WHAT IS REQUIRED.
Return the following lines and nothing else: the one holding "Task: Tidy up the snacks" and all those after it in the records below, unchanged, minus any pictures.

EXERCISE DATA.
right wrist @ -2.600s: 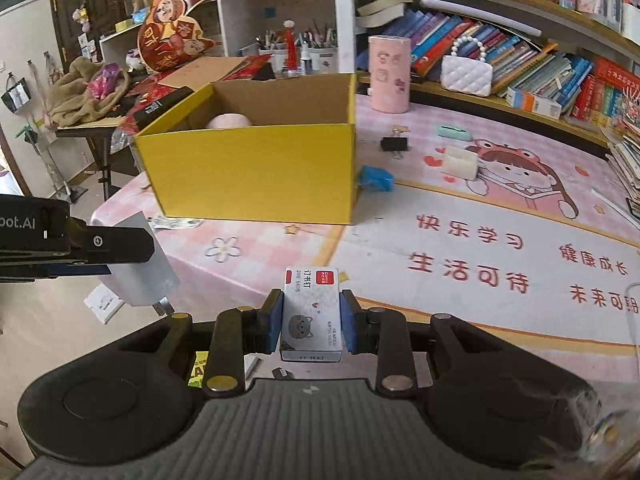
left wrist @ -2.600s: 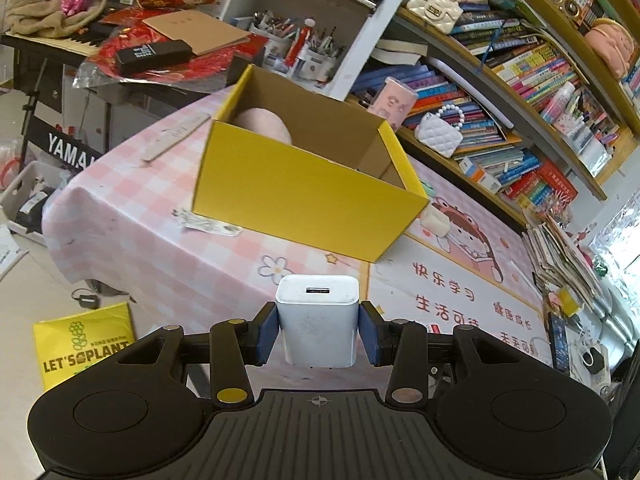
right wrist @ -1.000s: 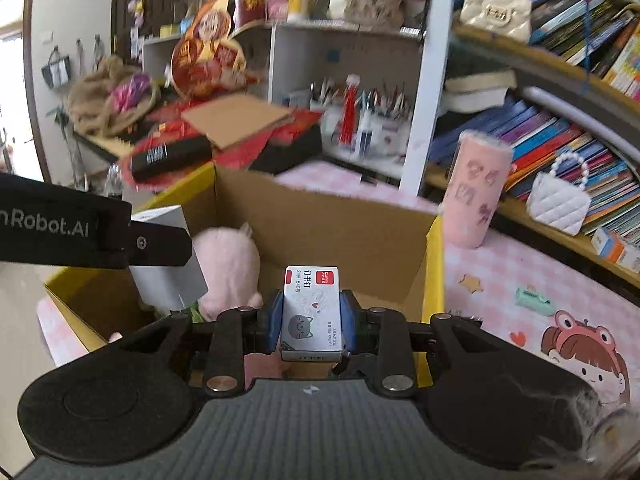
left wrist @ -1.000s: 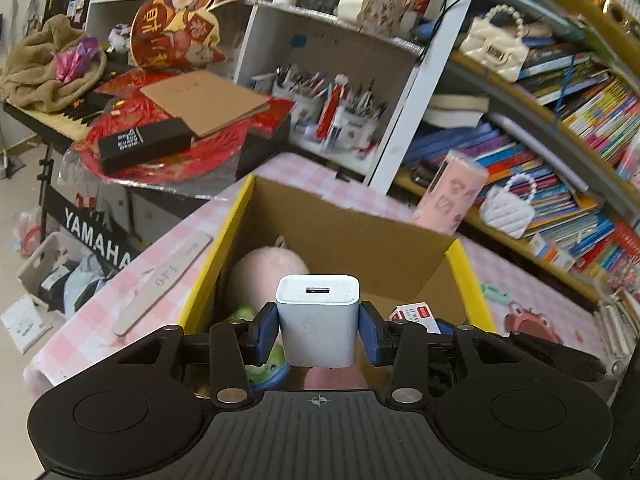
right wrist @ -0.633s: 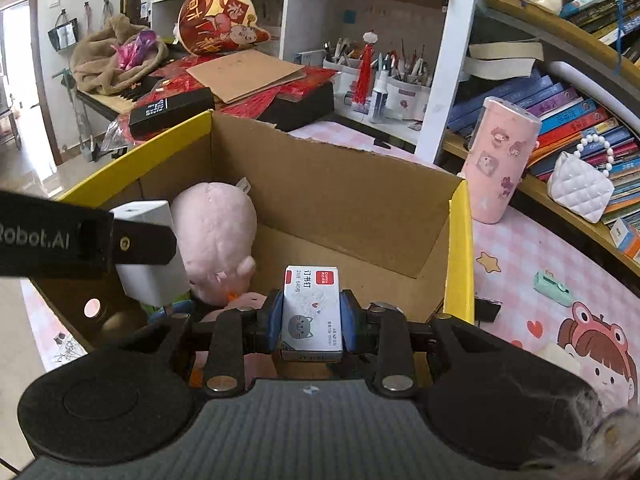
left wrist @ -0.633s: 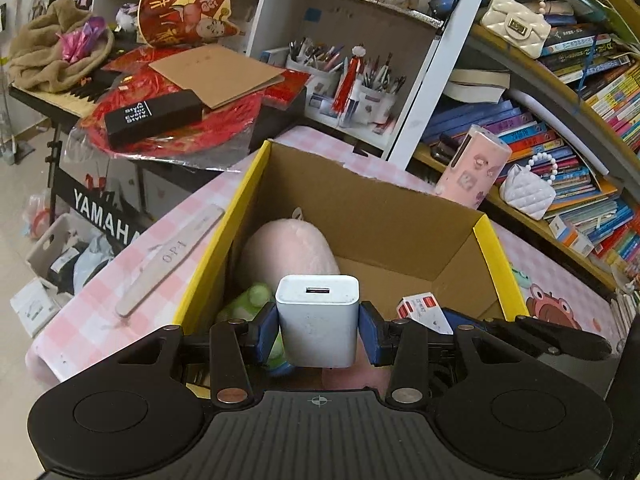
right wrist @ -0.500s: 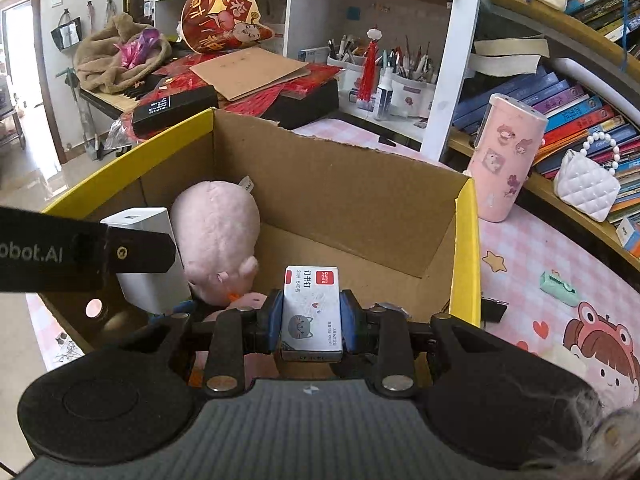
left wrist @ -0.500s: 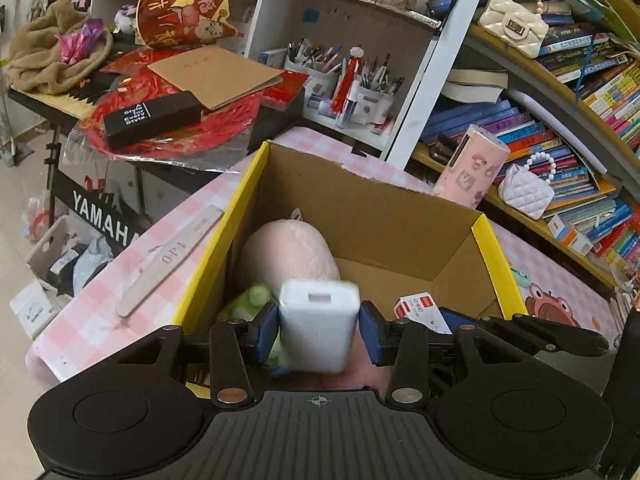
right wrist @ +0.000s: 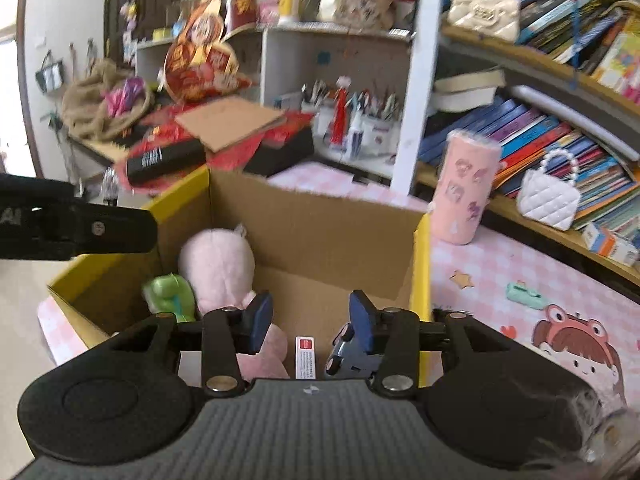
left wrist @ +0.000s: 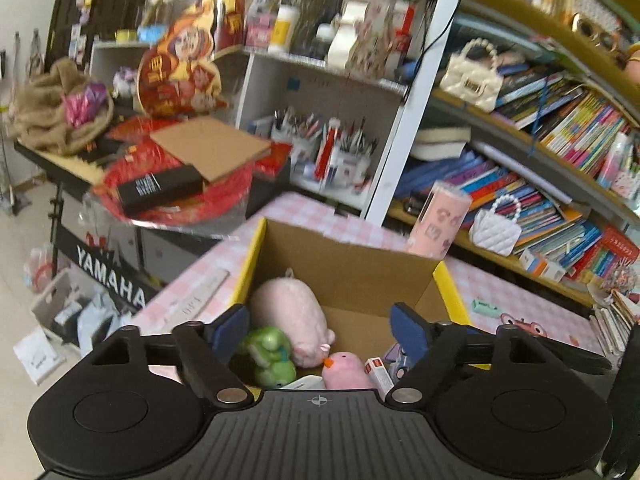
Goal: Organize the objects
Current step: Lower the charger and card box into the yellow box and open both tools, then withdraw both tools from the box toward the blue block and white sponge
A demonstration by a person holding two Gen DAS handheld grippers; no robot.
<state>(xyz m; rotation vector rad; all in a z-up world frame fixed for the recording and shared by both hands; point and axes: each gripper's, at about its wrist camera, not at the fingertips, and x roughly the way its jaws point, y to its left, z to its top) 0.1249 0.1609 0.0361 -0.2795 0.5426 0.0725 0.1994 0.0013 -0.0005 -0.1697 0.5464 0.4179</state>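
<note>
Blue pads (left wrist: 230, 326) of the left gripper (left wrist: 318, 330) have just spread wide, empty; the right gripper (right wrist: 306, 320) has just parted too. Below, the charger (left wrist: 302, 382) and small carton (right wrist: 305, 356) lie inside the yellow box (right wrist: 422, 264) beside a pink plush (right wrist: 216, 264).

We see only a white corner of the charger (left wrist: 305, 381) in the box (left wrist: 348, 264); the left gripper's body covers the rest. The staple box (right wrist: 305, 357) and toy car (right wrist: 347, 354) are partly hidden behind the right gripper's body. Shelf items (right wrist: 360, 112) are too blurred to name.
</note>
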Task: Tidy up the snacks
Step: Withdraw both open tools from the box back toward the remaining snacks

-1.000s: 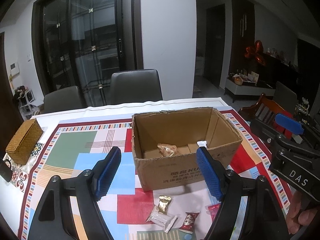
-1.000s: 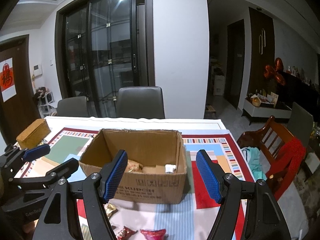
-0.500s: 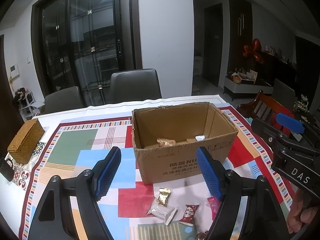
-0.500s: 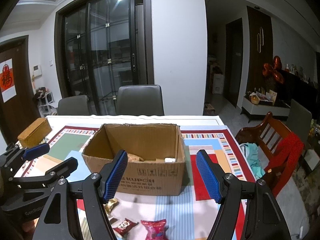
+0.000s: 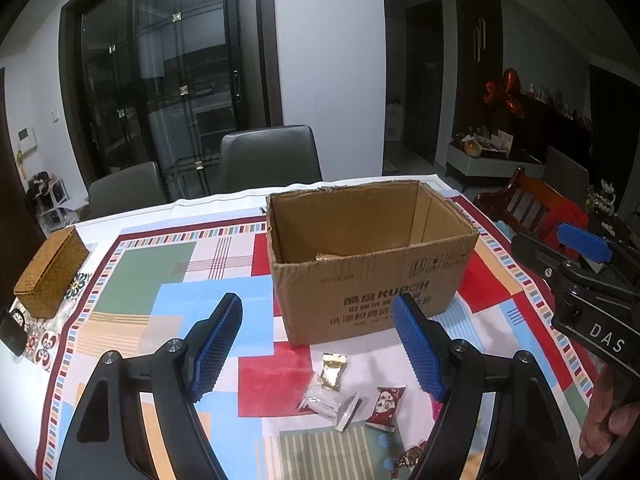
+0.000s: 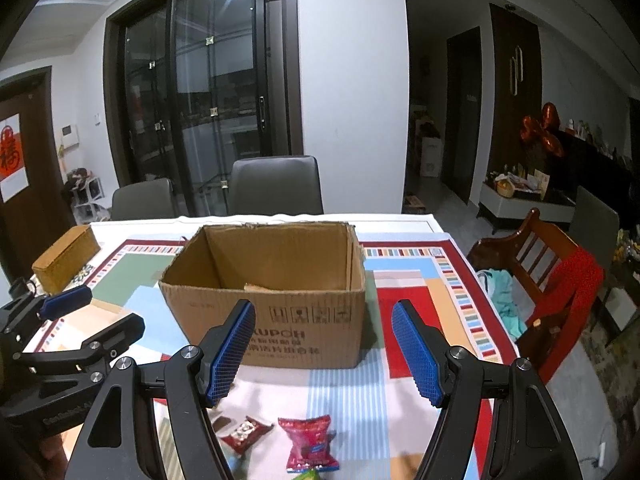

ANSWER SPACE.
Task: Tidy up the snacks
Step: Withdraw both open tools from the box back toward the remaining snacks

-1.000s: 
-1.000s: 
-0.500s: 
-0.500s: 
+0.000s: 
+0.000s: 

The exercise requires nothing more.